PROMPT:
Go to the line containing "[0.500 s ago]" in the listing below. Output that line and each later one exactly.

= = = =

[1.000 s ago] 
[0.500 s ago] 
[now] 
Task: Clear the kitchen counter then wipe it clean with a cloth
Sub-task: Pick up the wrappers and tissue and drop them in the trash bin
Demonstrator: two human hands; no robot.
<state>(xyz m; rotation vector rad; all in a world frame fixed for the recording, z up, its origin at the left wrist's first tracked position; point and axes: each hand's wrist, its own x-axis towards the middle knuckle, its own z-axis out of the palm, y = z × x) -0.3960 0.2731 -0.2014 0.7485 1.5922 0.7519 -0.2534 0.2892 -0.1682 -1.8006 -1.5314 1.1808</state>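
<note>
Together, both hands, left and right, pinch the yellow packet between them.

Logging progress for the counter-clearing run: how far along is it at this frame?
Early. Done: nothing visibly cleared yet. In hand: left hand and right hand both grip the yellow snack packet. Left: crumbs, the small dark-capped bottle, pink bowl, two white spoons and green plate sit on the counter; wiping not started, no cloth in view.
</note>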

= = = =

SOLUTION:
[0.500 s ago] 
[now] 
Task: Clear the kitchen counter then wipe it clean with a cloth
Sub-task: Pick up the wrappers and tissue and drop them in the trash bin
Demonstrator: two human hands; no robot.
<state>(xyz m; rotation vector rad; all in a world frame fixed for the recording, z up, its origin at the left wrist's first tracked position; point and axes: each hand's wrist, its own x-axis towards the middle knuckle, its own z-axis out of the palm, y = z × x) -0.3960 0.2731 -0.2014 0.7485 1.5922 0.7519 -0.2534 0.2892 -0.1682 -1.8006 -1.5314 1.1808</state>
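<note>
Together, both hands, left and right, pinch the yellow packet between them.

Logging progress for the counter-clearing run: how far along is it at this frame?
Early. Done: nothing visibly cleared yet. In hand: left hand and right hand both grip the yellow snack packet. Left: crumbs, the small dark-capped bottle, pink bowl, two white spoons and green plate sit on the counter; wiping not started, no cloth in view.
</note>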

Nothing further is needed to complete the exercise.